Pr Narcisse Mouelle Kombi : “L’organisation du CHAN et la CAN, une cause nationale”

Le ministre des Sports, président du Cocan, s’exprime après le report des compétitions par la Caf et appelle à l’Union sacrée.

Monsieur le Ministre des Sports et de de l’Education Physique, vous êtes Président du COCAN 20-21. Comment avez-vous accueilli la nouvelle du report des deux compétitions CHAN et CAN que doit organiser le Cameroun ?
C’est un sentiment de soulagement qui conforte l’option prestigieuse prise par le Président de la République, Son Excellence Paul BIYA de faire de notre pays une terre de prédilection de grands événements sportifs, à l’instar de la CAN et du CHAN, ce qui constitue la juste reconnaissance des efforts fournis par le Cameroun dans le domaine de la construction des infrastructures sportives futuristes au profit de sa jeunesse. Les décisions prises par la CAF intègrent l’ensemble des contraintes et incidences tributaires à la crise sanitaire internationale du COVID-19, qui ébranle la planète tout entière depuis plusieurs mois. Elles rendent les perspectives plus claires quant à l’organisation des prestigieuses compétitions attribuées au Cameroun par la Confédération africaine de football.

Est-ce finalement un mal pour un bien devant permettre au Cameroun de disposer encore plus de temps pour se mettre à jour quant aux exigences du cahier de charges de la CAF, pour ce qui concerne le CHAN 2021 et la CAN 2022 ?
Je voudrais rappeler qu’en ce qui concerne le CHAN, le Cameroun, à trois semaines de la compétition, était prêt pour l’accueillir du 4 au 25 avril 2020. Les installations sportives, les conditions d’hébergement, la billetterie, les technologies de pointe dédiées aux médias, les centres d’accréditation, les aspects d’animation notamment les cérémonies d’ouverture et de clôture, les plateaux techniques médicaux ainsi que les questions de transport étaient déjà en phase d’implémentation. Le Gouvernement camerounais via le COCAN avait souscrit à l’ensemble des exigences majeures du cahier de charges de la CAF sur les sites de Yaoundé-Mfandena, DoualaJapoma, Douala-Bepanda, Limbe-Buea.

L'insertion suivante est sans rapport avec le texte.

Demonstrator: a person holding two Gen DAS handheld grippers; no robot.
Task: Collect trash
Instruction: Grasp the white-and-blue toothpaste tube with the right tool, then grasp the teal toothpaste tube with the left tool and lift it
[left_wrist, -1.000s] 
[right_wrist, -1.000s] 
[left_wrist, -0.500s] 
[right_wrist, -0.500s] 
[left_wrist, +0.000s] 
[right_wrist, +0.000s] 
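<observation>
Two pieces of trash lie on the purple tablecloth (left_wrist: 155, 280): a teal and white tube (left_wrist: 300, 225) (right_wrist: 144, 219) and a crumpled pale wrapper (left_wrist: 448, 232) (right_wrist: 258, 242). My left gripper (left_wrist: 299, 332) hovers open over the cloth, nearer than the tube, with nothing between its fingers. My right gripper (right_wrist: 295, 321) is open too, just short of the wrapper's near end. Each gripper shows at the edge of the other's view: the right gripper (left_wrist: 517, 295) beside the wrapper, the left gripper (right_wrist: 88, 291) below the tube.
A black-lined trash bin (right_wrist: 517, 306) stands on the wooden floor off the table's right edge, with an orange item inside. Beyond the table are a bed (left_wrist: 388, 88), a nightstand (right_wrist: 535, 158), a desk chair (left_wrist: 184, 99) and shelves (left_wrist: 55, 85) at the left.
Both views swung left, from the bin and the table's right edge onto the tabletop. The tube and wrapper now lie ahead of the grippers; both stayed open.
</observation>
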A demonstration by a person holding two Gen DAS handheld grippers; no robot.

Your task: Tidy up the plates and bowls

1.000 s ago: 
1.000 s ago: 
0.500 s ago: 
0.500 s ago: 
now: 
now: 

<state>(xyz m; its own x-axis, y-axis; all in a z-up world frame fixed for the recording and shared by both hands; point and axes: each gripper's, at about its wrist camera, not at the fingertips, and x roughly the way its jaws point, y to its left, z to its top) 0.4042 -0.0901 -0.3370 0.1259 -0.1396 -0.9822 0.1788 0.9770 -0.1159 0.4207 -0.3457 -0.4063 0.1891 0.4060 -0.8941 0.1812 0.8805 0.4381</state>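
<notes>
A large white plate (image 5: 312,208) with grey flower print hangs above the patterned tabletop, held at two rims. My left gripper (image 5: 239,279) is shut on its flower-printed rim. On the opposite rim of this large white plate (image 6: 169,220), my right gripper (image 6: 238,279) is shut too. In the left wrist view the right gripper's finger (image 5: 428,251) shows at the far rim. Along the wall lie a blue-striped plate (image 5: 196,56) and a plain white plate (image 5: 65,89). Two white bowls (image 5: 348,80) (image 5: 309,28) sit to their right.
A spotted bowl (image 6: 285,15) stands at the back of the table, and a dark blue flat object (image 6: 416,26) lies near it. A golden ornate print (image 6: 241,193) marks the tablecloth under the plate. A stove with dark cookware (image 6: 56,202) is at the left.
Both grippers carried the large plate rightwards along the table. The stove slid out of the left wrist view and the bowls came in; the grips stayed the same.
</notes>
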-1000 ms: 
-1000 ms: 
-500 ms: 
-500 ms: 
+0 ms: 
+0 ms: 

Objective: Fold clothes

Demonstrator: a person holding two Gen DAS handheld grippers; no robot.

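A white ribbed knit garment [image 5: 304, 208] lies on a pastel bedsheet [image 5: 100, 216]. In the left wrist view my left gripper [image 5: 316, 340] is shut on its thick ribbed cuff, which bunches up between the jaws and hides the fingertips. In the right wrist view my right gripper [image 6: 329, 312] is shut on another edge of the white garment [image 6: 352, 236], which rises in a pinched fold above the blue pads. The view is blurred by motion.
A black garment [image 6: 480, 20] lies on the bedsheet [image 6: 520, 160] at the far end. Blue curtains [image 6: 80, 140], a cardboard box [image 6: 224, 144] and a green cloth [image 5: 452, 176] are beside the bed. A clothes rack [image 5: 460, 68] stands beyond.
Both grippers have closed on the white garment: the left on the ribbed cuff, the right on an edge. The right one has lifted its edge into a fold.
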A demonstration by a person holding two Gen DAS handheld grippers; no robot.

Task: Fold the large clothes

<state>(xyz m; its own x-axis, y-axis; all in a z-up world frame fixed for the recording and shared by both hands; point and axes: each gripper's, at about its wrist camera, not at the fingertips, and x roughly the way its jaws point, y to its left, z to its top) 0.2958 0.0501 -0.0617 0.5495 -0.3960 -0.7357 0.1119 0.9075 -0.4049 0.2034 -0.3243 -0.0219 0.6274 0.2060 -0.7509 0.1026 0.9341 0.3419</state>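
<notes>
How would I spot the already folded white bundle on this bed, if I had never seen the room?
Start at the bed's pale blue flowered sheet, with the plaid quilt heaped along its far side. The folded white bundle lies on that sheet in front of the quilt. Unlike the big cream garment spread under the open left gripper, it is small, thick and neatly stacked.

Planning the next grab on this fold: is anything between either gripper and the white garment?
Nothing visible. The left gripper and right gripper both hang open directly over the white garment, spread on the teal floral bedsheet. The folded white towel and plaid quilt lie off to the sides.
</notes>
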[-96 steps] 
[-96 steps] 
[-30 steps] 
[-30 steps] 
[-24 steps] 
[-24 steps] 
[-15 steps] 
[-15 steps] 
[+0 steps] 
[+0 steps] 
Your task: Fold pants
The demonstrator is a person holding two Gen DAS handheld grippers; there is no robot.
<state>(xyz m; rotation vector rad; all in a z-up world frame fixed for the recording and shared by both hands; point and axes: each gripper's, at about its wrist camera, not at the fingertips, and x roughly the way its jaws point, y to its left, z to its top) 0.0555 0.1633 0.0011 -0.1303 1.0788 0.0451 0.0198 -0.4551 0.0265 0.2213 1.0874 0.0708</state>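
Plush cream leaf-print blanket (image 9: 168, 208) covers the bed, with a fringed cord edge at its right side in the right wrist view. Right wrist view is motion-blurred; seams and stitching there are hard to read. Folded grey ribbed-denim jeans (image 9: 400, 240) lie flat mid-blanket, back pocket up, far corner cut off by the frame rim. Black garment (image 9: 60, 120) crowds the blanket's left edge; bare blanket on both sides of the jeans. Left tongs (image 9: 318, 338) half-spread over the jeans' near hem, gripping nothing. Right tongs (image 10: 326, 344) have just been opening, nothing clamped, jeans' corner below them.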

Notre pays le sera davantage dans le cadre de la nouvelle programmation en janvier 2021.

Et pour ce qui concerne la Can 2022…
S’agissant de la CAN, sur les sites de Yaoundé-Olembé, Yaoundé-Mfandena, Douala, Limbe-Buea, Bafoussam et Garoua, qui abritent déjà de magnifiques infrastructures, des efforts constants et soutenus sont engagés de manière constante. Tous les moyens sont mis en œuvre, sous la très haute impulsion du Chef de l’Etat et la coordination du Premier Ministre, Chef du Gouvernement, Président du COMIPCAN, pour que la plus fantastique des compétitions africaines se déroule le moment venu dans les meilleures conditions. Nous allons remobiliser l’ensemble des commissions d’organisation ainsi que les entreprises concernées afin de les amener à faire mieux et bien par rapport à ce qui aurait pu être fait dans le cadre de l’organisation de ces compétitions.

Quel est votre message au mouvement sportif camerounais par rapport à ce nouveau calendrier ?
Nous exhortons l’ensemble du mouvement sportif et le peuple camerounais à se mobiliser davantage pour offrir à l’Afrique et au monde de belles fêtes sportives à l’occasion du CHAN en janvier 2021, de la CAN en 2022 et même des compétition de la Ligue des champions Africaine que le Cameroun devra également abriter.
Nous souhaitons que les décisions récemment prises par la CAF mettent définitivement fin aux manœuvres d’instrumentalisation et de manipulation malveillantes orchestrées par certains entrepreneurs de l’antipatriotisme via les Réseaux Sociaux et les plateaux des radios et télévisions. L’organisation de ces compétitions devrait constituer une cause nationale, devant permettre au Cameroun de consolider sa réputation de terre d’accueil, d’hospitalité et de sportivité.